Microscopy Images
Cystinosis is a rare autosomal recessive lysosomal transport disorder with an incidence of 1 in 100,000 to 200,000 live births. It is the most common cause of Fanconi syndrome in children and presents clinically in 3 different forms, including infantile, juvenile (late onset), and adult (benign). Children with infantile nephropathic cystinosis have early onset of polyuria, polydipsia, dehydration, and Fanconi syndrome by the first decade of life, with progressive decreases in kidney function, reaching end-stage renal disease (ESRD) by a mean age of 9 years. Systemic deposits of cystine also occur, resulting in end-organ damage in eyes, liver, the central nervous system, muscle, and endocrine tissues.
Children of European ancestry show a characteristic “towheaded” appearance, with very light hair and skin color due to defective melanin pigmentation. Failure to thrive and short stature also develop. In severe cases, rickets may develop due to prolonged renal tubular acidosis. Patients with the juvenile variant of cystinosis have mild nephropathy without Fanconi syndrome and slow progressionofkidney disease, with ESRData later age (12-28 years). Those with the adult form of cystinosis have ocular involvement without kidney disease (nonnephropathic).

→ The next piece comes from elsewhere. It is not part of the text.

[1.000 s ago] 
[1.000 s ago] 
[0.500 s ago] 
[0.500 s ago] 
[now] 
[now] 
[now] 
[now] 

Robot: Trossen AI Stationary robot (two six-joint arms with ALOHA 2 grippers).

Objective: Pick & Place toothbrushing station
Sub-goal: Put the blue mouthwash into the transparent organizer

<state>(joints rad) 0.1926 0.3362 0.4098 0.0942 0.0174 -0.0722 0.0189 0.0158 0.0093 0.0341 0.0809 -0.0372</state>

Light microscopy: Cystine crystal deposition mostly occurs in the cortical interstitium within macrophages, and can also be found in tubular and glomerular epithelial cells. Crystals are usually dissolved by routine processing and sectioning of paraffin-embedded tissues, but can be preserved with alcohol solutions. Clear spaces reflecting dissolved crystals can be detected on toluidine blue–stained electron microscopy scout slides.
Crystals are best seen on frozen section. These crystals are hexagonal, rhombohedral, or polymorphous in shape, and birefringent under polarized light. Early morphologic changes include tubular epithelial cell flattening with loss of brush borders, and multinucleated tubular and glomerular epithelial cells, particularly involving podocytes. The first part of the proximal tubule becomes atrophic and thin, forming a “swan-neck” deformity. Ultimately, injury leads to tubulointerstitial fibrosis with progressive glomerulosclerosis.

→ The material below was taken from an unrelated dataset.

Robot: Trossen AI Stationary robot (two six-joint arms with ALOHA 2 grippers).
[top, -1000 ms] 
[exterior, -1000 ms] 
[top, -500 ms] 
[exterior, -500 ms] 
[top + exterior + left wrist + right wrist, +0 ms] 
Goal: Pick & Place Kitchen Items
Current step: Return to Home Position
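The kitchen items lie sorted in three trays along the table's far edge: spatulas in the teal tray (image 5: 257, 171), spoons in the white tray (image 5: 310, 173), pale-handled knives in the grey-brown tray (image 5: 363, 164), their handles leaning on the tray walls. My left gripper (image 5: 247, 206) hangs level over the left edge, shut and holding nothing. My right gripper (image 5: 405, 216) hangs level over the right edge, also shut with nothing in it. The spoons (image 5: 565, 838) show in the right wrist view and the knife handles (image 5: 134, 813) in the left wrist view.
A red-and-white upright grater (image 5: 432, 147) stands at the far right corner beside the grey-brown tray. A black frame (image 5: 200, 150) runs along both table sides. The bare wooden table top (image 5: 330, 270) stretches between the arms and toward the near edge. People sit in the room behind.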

Immunofluorescence microscopy: No specific staining.
Electron microscopy: Cystine crystals are seen as clear spaces within interstitial macrophage and tubular epithelial cytoplasm. Subtotal podocyte foot process effacement may be present.
Cystinosin, a lysosomal membrane cystine transporter protein, is mutated, causing accumulation of cystine within lysosomes. This mutation maps to chromosome 17p13. In the infantile form, patients are usually heterozygous for a 57-kilobase deletion. In patients with juvenile and adult forms, a point or missense mutation involving transmembrane loops or the amino terminus of the protein is involved. Cysteamine treatment binds intralysosomal cystine, allowing excretion of cystine from lysosomes to the cytoplasm for degradation. Treatment slows disease progression.
Cystinosis recurs posttransplantation, with ongoing cystine crystal accumulation in the allograft.
Reflux/chronic pyelonephritis has a patchy, well-demarcated pattern of fibrosis often seen in cystinosis; however, thyroidization of tubules and the absence of cystine crystals distinguish it from cystinosis. Oxalosis has intratubular, clear, fan-shaped crystals that are birefringent under polarized light.
Cystinuria presents with recurrent nephrolithiasis without cytoplasmic cystine crystal accumulation, and without multinucleated podocytes, and does not recur in the allograft. Fabry nephropathy shows vacuolization of podocytes by light microscopy and characteristic multilamellated myelin figures and zebra bodies within podocytes and other cells by electron microscopy.